Llevo poco tiempo en la docencia, pero puedo decir que es un manjar de emociones. Recuerdo el primer día de clases (Mi primer interinato por jubilación), me presentaron a niños de 4°, estaban ansiosos de conocer a su nueva maestra, cuando llegué al salón los niños se quedaban mirándome fijamente. Días después me dijeron que ellos habían tenido a maestros (Hombres) ya grandes de edad. Que su maestra de preescolar era una viejita muy enojona, y que el maestro que los atendía ya no podía jugar con ellos, porque se lastimaba la espalda y que cierto día se cayó de las escaleras y faltaron varios días a clases. Me preguntaban la edad constantemente y pedían que siempre  jugara con ellos y que nos los dejara.

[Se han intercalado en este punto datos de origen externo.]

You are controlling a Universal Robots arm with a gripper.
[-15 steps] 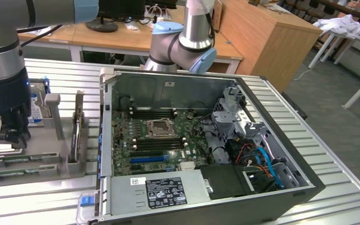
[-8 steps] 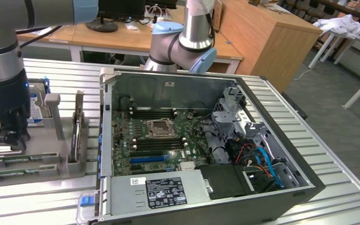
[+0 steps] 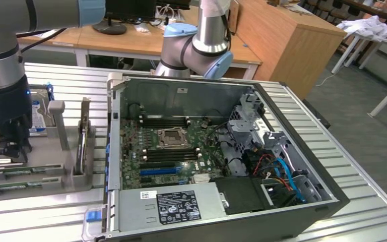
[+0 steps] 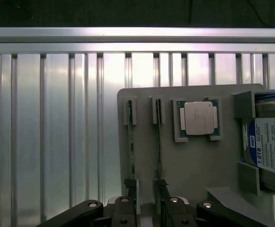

Tenía a 21 niños y a 12 niñas, el grupo era muy inquieto, en algunos casos la falta de límites hacía que a los niños les costara cumplir las reglas. En cuanto a la resolución de conflictos, siempre he considerado que el dialogo es muy importante, que los niños se deben hacer responsables de sus acciones, y que los padres tienen la función más importante en esta labor. Hablaba constantemente con algunos padres, otros nunca se interesaron siquiera por conocer cómo podían ayudar a sus hijos; siempre he mediado las cosas, comparto la idea del autor cuando cita a Miguel de Unamono “Era su vida pensar y sentir y hacer pensar y sentir, despertar en los niños ese interés para que piensen y puedan hacer.

En los primeros grados de escolarización será necesario que los padres acompañen a sus hijos en el proceso de enseñanza-aprendizaje, cuando eso pasa los niños tienen un nivel esperado o bien están en desarrollo, pero cuando en casa no existe la ayuda necesaria, el proceso es más complicado para nosotros y muchas veces es desgastante.

Recuerdo que siempre me he quedado después de la jornada, es raro que salga exactamente a la hora, el tiempo no me alcanza y por lo regular atiendo a algunos papás con el fin de apoyar a sus hijos.
Cierto día una madre de familia se me acercó y me dijo - “Usted es diferente, quizá porque es joven, mi niño siempre viene contento a la escuela, muchas gracias maestra”, esas palabras fueron como un bálsamo, y aun las tengo presentes. Si bien estuve únicamente medio ciclo y más de la mitad del grupo pedía que me quedara con ellos.
Nunca pensé quedarme en una escuela, me gusta andar de aquí para allá, si bien una parte de mí se quedó con ellos, fue una experiencia grata llena de aprendizajes.

La educación es humanista y estamos en el salón para enseñar cosas que sean útiles, cultura, ciencia y valores. Para que al salir de la escuela  hagan uso de ellas; pero más que eso, la aventura de ser maestro tiene que ver con preparar material, organizar una clase, implementar una actividad, jugar con ellos, reírte de las ocurrencias que tienen, llenarte besos y tener los brazos abiertos porque siempre hay quien quiera estar cerca de ti. Porque no sólo compartimos el espacio, sino que también pasamos mucho tiempo con ellos, y es inevitable no sentir ningún afecto.